Background information
- Also known as: VV and Hotel
- Genres: Indie rock; garage rock; blues rock; lo-fi;
- Years active: 2001–present
- Labels: Domino; Rough Trade; RCA; Dim Mak; Third Man;
- Spinoffs: The Dead Weather
- Members: Alison Mosshart Jamie Hince
- Website: thekills.tv

= The Kills =

English-American rock duo

The Kills are an English-American rock duo formed by American singer Alison "VV" Mosshart and English guitarist Jamie "Hotel" Hince. They are signed to Domino Records. Their first four albums, Keep On Your Mean Side, No Wow, Midnight Boom, and Blood Pressures, all reached the UK Albums Chart. Their fifth studio album, Ash & Ice, was released in 2016 and reached the top 20 of the UK Albums Chart.

==Career==
===Discount===
Mosshart and Hince both played in other bands before they formed The Kills in 2001. Mosshart was previously the vocalist of punk rock band Discount, while Hince featured in rock bands such as Scarfo and Blyth Power.
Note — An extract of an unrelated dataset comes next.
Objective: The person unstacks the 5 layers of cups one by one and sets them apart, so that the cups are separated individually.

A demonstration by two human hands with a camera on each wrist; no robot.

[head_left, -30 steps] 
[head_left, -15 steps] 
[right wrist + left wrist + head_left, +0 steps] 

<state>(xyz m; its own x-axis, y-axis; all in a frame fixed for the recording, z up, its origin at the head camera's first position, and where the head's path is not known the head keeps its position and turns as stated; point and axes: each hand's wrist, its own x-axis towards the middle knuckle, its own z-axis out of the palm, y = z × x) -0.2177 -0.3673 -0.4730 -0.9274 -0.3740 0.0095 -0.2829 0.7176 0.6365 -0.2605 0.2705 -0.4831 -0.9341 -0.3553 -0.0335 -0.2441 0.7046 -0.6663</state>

Mosshart encountered Hince when her band was touring England, where Hince was "staying in the flat upstairs from where [she] was staying" in London. Mosshart insisted on forming a band with Hince and "really persisted, and eventually we started writing and he encouraged me". Hince supplied her with a four-track tape recorder and insisted she write music as well as lyrics while on tour with her band. The two continued to exchange music ideas by sending each other tapes.
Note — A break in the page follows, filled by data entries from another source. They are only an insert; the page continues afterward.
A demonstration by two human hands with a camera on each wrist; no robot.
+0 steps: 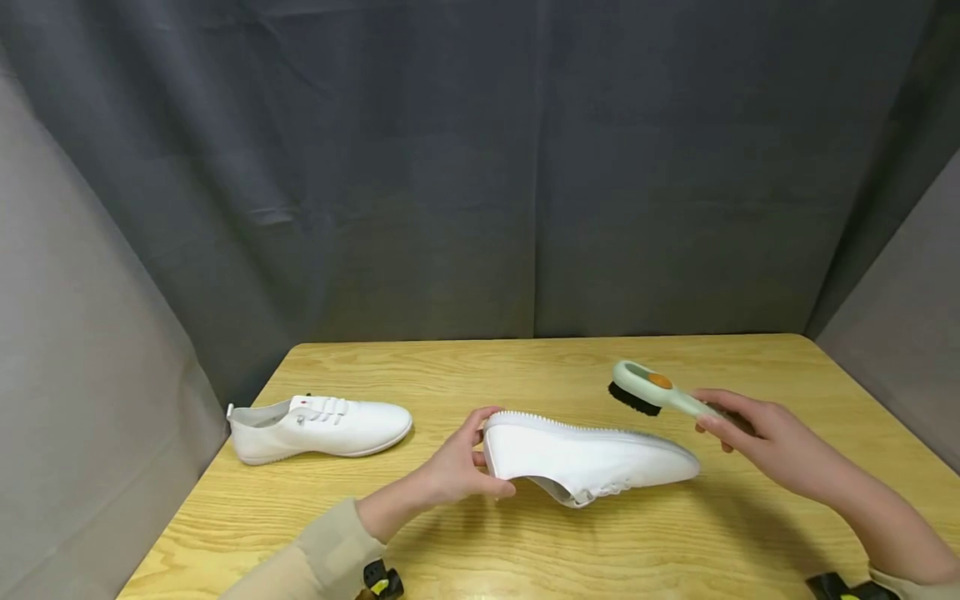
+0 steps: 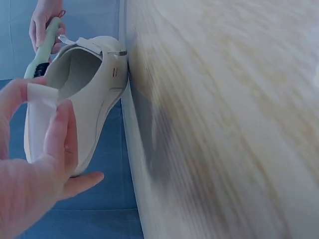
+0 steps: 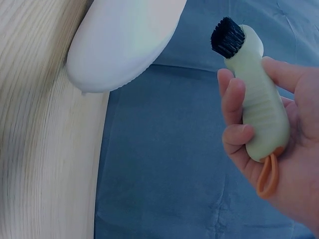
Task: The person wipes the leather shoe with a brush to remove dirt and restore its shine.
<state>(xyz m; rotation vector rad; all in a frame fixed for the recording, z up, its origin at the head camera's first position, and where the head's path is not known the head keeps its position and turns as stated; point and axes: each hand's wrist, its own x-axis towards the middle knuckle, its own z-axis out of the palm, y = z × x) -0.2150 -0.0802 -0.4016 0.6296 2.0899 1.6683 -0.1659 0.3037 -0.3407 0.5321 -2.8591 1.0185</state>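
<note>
A white lace-up shoe is gripped at its heel by my left hand. It lies turned over on its side, with the ridged sole edge uppermost and the opening facing me. The toe points right and comes down close to the table. My right hand holds a pale green brush by its handle, above and to the right of the toe. Black bristles face down from its head, apart from the shoe. In the right wrist view, fingers and thumb wrap the handle, and an orange loop hangs from its end.
A second white shoe stands upright at the left of the wooden table, toe to the right. Dark grey curtain hangs behind the table's far edge, with lighter cloth on both sides.
</note>
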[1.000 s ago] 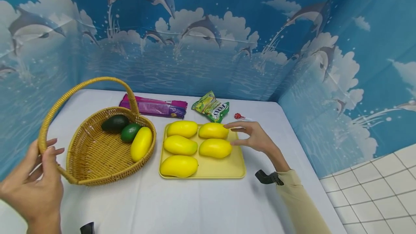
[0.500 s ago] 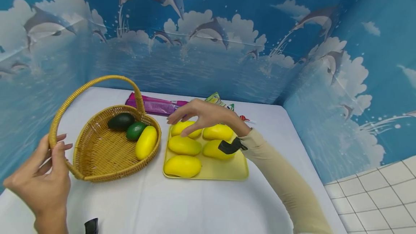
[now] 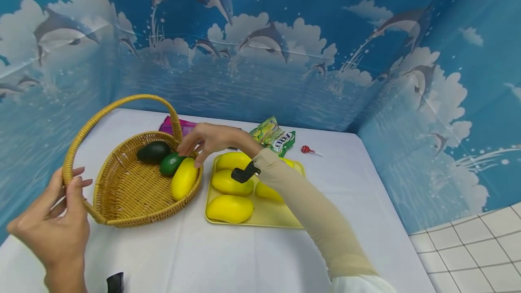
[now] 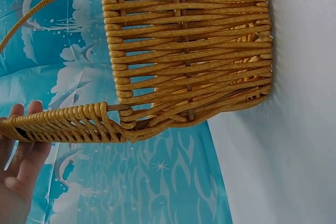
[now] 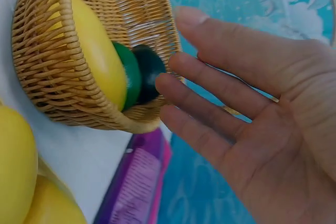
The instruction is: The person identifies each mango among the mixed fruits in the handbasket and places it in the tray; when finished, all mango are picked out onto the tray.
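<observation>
My left hand [image 3: 57, 225] grips the wicker basket's handle [image 3: 72, 148] between thumb and fingers at its left side. Inside the basket [image 4: 189, 51] lie a dark avocado [image 3: 153, 152], a smaller green fruit [image 3: 171, 164] and a yellow mango [image 3: 184, 180]. Over the basket's right rim hovers my right hand [image 3: 213, 138], fingers loosely bent and holding nothing. The right wrist view shows its palm [image 5: 268, 140] and spread fingers apart from the fruit. Several mangoes [image 3: 229, 208] rest on a yellow tray [image 3: 270, 215], some partly hidden by my right forearm.
Behind the tray lie a green candy bag [image 3: 273, 137] and a red lollipop [image 3: 306, 149]. A purple packet [image 5: 134, 187] lies behind the basket, partly hidden by my right hand in the head view. A dolphin-print curtain [image 3: 260, 80] borders the white table.
My right hand has left the mangoes at the tray's right and swung leftward over the tray to the basket, carrying nothing. My left hand keeps its hold on the handle.
</observation>
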`<state>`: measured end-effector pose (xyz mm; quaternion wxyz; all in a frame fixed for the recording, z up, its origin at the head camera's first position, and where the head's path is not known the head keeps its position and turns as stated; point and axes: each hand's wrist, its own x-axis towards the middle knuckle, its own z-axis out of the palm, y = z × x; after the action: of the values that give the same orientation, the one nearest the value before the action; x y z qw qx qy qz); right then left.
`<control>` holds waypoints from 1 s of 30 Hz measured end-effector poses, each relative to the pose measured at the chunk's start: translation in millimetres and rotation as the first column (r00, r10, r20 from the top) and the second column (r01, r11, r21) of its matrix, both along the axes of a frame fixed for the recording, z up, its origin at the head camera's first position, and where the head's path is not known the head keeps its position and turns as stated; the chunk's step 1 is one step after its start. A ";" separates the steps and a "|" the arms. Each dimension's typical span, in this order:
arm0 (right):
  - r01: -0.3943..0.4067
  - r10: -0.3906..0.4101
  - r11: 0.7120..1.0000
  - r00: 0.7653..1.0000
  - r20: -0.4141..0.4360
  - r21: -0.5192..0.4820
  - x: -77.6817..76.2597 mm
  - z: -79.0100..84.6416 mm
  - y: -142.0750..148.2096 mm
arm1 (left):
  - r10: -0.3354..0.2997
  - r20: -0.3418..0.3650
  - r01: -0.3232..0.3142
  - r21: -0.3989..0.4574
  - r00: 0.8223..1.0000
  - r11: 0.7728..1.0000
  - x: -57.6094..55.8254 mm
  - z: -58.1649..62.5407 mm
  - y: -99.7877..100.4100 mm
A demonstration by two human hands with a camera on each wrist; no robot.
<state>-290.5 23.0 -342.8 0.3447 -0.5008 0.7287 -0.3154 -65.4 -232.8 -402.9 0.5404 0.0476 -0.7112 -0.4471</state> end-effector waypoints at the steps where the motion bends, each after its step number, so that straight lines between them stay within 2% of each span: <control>1: 0.007 -0.007 1.000 1.000 0.010 0.013 -2.5 -2.8 -4.3 | 0.001 0.001 -0.001 0.003 1.000 1.000 0.0 0.3 0.0; 8: 0.060 -0.057 0.987 0.998 -0.026 0.149 -12.4 -13.3 -30.3 | -0.015 -0.039 0.017 0.041 0.999 0.999 -0.7 1.7 0.6; 14: 0.080 -0.073 0.965 0.997 -0.039 0.250 -11.8 -14.3 -40.1 | -0.003 -0.010 0.003 -0.001 1.000 1.000 -0.6 1.5 1.9; 17: 0.049 -0.046 0.961 0.999 -0.016 0.271 -8.8 -15.3 -43.4 | -0.008 -0.026 0.008 0.017 1.000 1.000 -0.5 2.0 2.3; 24: -0.094 0.087 0.940 0.996 0.036 0.328 7.2 -25.2 -65.1 | -0.011 -0.052 0.013 0.048 0.999 0.999 0.4 2.9 2.0; 30: -0.158 0.138 0.907 0.987 0.079 0.391 19.3 -33.3 -87.7 | 0.011 0.012 -0.011 -0.002 1.000 1.000 0.2 1.5 1.7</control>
<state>-271.3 -64.7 -376.1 0.4798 -0.4666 0.7284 -0.1468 -65.1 -231.2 -401.4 0.5386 0.0536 -0.7146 -0.4432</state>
Discount disbanded in 2000, and Mosshart moved to London in the same year. Before settling on a name, Mosshart and Hince performed as "VV" and "Hotel" respectively, Hince explaining that they "named each other off the top of our heads as a stupid romantic ode to the pop art scene". The duo opted for The Kills as it "sounded like a band that could exist in any decade".

===Signing to Domino===
Using the ideas on the tapes, Mosshart and Hince began to write minimalist songs with the aid of a drum machine. In 2001 they showcased their new songs on a demo tape while shunning approaches from major record labels. Recording as VV and Hotel, they contributed the song "Restaurant Blouse" to the compilation If the Twenty-First Century Did Not Exist, It Would Be Necessary to Invent It. Shortly after that they recorded their debut release, the Black Rooster EP, which saw release on British indie label Domino Records and was picked up for distribution by Dim Mak Records in the United States.

After touring internationally, they went to Toe Rag Studios where The White Stripes had recorded their album Elephant, to record their debut album Keep on Your Mean Side, mostly on 8-track, in just 2 weeks. Distributed in the U.S. and UK by Rough Trade Records, the album was similar in style to the EP, veering from the Velvets-esque stomp of "Wait" to the noisy, dirty garage punk blues of "Fuck the People" and dark psychedelia of "Kissy Kissy". The record was well received by the music press, though the White Stripes comparisons would not go away.

Mosshart chain-smoked while singing, rarely speaking to the audience; at a New York City show following the ban on public smoking, Mosshart went on stage with three bottles of water, lit up a cigarette, and proceeded to smoke constantly from the first song to the last note of the set. In 2004 Mosshart and Hince bought a house together in Dalston, East London. In 2005, "Monkey 23" was used in the film "De battre mon cœur s'est arrêté", where it played over the closing credits. It was also featured in season three of Peaky Blinders. In 2006, "Wait" was used in Children of Men, where it was described in-universe as "a blast from the past all the way back to 2003, that beautiful time when people refused to accept the future is just around the corner".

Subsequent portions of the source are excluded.